No one form of folk art from Germanic Europe was the model for what scholars classify as fraktur. Although the term gained currency in the field of American folk art following its adoption by Henry Mercer in 1897, its use is recorded in Pennsylvania much earlier. Originally a reference to a style of ornate “broken” lettering, fraktur today encompasses a wonderful variety of illuminated texts. Some forms appear to be almost exclusively American: Vorschriften, or writing samplers, penmanship example booklets, tunebooks, bookplates, Liebesbriefe, or love letters, house blessings, presentation frakturs, and rewards of merit. The most frequently encountered form is the birth record, called Daafschein in Pennsylvania’s German dialect. This is true in spite of the fact that the largest number of printed examples are labeled Geburts- und Taufschein, or birth and baptismal certificate, and the overwhelming majority of them contain the date and details of a person’s birth but not similar information about the baptism.
The Taufwunsch, typically a godparent’s greeting, however, has clear Continental roots in what is called a Goettelbrief in the Palatinate and a Patenbrief in standard German. These records are usually addressed to the child by his or her baptismal sponsors—the persons who spoke on his or her behalf in the sacramental rite—and they frequently give only the child’s first name have a rather limited design vocabulary, and were often wrapped around a coin given by the sponsors to their godchild. In contrast to American examples, gottelbrief and patenbrief sometimes refer to a Pfarrkirche, or parish church, a concept not used in Pennsylvania Protestantism. They are also often folded into a small unit, whereas American versions commonly were rolled for safekeeping, which accounts for the appearance of names written on the margins of the backs of the documents. What was a quasi-religious souvenir of the Christian sacrament of initiation in Europe became essentially a record-keeping document in America. It was thus already a secular document, even with scriptural and hymn texts about baptism.
Patently religious designs on American examples are not only highly uncommon, they are replaced by openly secular elements and treated to an immense range of artistic whimsy. The impact of printed taufscheine on others done later by hand, as well as on other types of fraktur, dare not be minimized. A personal authentication of one’s existence, they are found pasted inside the lid of the chest of each family member owned to house personal possessions.
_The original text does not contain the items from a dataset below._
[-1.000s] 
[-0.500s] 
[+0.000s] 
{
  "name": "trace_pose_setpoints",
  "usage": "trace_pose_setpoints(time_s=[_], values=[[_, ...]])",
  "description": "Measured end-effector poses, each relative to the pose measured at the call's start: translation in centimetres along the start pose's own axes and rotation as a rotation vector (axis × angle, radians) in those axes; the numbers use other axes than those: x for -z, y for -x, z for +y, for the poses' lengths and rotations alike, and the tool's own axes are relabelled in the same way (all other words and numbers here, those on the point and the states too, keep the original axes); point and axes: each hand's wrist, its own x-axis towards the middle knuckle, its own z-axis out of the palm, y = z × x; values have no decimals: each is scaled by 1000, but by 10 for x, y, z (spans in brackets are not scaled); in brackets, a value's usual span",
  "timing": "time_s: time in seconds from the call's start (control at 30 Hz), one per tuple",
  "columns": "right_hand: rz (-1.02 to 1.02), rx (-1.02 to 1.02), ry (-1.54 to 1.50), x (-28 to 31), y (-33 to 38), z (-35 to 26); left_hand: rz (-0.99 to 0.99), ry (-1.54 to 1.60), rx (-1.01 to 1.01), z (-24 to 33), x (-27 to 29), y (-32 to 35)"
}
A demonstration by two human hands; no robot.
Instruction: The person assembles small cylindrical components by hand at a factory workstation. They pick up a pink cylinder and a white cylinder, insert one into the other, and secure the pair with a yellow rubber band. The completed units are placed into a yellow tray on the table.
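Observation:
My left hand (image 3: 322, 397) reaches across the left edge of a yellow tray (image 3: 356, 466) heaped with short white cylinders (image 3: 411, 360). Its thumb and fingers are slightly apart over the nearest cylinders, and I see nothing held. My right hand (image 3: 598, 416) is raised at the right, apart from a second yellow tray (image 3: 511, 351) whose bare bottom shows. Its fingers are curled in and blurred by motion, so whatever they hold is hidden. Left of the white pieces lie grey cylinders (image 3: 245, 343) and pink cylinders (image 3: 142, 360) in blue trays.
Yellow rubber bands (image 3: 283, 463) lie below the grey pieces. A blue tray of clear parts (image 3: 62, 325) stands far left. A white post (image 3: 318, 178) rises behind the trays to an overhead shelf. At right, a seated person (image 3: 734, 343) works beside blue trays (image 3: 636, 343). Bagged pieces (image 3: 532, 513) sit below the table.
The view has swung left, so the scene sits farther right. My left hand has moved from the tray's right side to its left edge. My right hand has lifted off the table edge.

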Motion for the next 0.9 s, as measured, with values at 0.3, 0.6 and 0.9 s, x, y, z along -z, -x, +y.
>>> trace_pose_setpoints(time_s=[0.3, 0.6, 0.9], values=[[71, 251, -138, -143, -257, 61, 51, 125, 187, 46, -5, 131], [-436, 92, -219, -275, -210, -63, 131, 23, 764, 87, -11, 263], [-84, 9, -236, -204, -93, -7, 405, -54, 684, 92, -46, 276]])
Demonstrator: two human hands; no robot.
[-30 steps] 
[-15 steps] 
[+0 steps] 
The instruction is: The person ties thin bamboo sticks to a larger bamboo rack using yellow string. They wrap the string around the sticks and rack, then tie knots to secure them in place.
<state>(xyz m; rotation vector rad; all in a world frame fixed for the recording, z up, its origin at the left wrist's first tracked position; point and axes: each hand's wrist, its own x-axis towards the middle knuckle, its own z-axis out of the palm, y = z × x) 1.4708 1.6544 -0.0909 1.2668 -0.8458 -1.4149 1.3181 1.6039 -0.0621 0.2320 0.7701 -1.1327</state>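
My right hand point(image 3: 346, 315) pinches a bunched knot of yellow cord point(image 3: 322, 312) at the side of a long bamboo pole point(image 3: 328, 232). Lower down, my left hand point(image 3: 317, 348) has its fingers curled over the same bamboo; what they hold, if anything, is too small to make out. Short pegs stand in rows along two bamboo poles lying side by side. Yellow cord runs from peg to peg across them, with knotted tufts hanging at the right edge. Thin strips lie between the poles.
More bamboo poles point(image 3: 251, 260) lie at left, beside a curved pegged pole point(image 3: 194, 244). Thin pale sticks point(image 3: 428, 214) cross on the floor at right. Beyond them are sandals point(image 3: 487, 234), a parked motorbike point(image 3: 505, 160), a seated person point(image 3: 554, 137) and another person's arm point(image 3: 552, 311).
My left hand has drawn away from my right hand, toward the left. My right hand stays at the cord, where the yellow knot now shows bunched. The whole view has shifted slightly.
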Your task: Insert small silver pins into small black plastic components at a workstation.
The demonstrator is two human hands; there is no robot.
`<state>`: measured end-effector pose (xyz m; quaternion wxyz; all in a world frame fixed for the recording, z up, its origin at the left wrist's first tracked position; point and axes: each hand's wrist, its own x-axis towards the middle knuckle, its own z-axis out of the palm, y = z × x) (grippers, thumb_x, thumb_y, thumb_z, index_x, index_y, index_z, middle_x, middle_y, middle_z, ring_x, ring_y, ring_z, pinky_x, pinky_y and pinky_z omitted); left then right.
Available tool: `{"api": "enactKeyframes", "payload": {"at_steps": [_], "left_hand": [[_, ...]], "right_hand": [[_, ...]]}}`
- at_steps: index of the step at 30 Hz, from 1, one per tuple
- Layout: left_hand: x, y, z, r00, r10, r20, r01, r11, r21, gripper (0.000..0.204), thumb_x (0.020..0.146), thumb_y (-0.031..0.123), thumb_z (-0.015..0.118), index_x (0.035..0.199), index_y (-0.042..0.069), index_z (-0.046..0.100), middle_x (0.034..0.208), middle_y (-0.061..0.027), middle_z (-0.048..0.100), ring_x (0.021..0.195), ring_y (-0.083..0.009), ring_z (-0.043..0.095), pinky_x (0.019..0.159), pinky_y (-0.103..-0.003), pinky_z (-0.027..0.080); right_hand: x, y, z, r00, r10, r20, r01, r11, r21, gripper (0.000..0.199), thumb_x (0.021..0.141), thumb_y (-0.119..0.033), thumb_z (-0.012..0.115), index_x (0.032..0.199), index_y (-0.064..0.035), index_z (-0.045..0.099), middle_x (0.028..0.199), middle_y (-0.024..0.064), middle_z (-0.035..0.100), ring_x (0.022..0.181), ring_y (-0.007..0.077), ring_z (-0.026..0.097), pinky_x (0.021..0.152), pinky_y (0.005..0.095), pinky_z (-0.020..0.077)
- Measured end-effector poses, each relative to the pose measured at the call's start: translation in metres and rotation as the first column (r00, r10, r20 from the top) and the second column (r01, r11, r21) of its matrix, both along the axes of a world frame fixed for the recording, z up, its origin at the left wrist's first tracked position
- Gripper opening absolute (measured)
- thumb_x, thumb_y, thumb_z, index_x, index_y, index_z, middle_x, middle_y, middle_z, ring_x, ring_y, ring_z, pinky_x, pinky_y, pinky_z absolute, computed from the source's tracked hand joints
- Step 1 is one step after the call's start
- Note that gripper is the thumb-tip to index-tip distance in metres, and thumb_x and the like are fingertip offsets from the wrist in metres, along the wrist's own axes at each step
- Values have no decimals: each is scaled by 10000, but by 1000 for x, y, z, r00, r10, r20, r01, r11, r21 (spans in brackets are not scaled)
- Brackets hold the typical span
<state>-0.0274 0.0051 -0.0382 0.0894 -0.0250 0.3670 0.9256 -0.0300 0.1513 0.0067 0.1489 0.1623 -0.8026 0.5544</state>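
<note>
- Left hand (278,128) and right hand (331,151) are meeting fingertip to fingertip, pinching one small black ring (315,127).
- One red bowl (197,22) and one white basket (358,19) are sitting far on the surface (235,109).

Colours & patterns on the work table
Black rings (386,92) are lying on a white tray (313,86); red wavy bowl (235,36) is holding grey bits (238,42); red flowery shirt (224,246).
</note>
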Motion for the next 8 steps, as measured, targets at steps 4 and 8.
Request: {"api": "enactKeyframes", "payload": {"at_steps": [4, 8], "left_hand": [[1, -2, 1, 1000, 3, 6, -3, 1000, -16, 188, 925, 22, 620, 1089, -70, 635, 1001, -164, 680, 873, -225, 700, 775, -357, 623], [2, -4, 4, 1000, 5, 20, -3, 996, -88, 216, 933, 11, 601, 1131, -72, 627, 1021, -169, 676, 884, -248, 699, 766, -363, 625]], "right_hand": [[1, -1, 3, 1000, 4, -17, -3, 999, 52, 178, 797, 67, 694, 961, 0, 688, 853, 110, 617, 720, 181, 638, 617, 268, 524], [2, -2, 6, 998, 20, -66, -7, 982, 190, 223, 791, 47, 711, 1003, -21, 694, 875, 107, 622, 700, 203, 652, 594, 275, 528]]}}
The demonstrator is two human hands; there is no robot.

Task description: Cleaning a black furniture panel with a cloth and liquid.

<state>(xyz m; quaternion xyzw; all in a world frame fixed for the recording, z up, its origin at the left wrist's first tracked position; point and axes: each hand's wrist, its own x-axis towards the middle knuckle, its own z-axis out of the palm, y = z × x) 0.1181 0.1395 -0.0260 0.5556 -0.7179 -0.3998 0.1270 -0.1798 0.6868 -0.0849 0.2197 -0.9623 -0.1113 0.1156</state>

They were submitted as proof of birth with applications for military pensions. And—to the horror of collectors ever since—they were rolled up and placed in the right hand of their owner before burial, as had been done in Alsace if not elsewhere on the Continent.
Taufscheine were mass-produced on printing presses beginning in the 1780s, and printers who dated their editions, such as those in Hanover or Allentown, sometimes needed several reprints in one year and, at the least, a new edition every year because of their popularity. By the end of the 1800s, religious printing houses restored the records with emblems of piety, issued examples in English, German, Scandinavian, and other languages, and sold them to clergy to give as a record of the event. This Pennsylvania German folk custom became a widespread national custom and not only among German groups. Thus it joined these peoples’ other contributions to American life, from Groundhog Day and the Easter rabbit to Christmas cookies and Christmas trees.
1. See a reprint of William M. Fahnestock’s “An Historical Sketch of Ephrata; together with a Concise Account of the Seventh Day Baptist Society of Pennsylvania” (1835), in Felix Reichmann and Eugene E. Doll, “Ephrata as Seen by Contemporaries,” The Pennsylvania German Folklore Society 17 (1952): 164–86.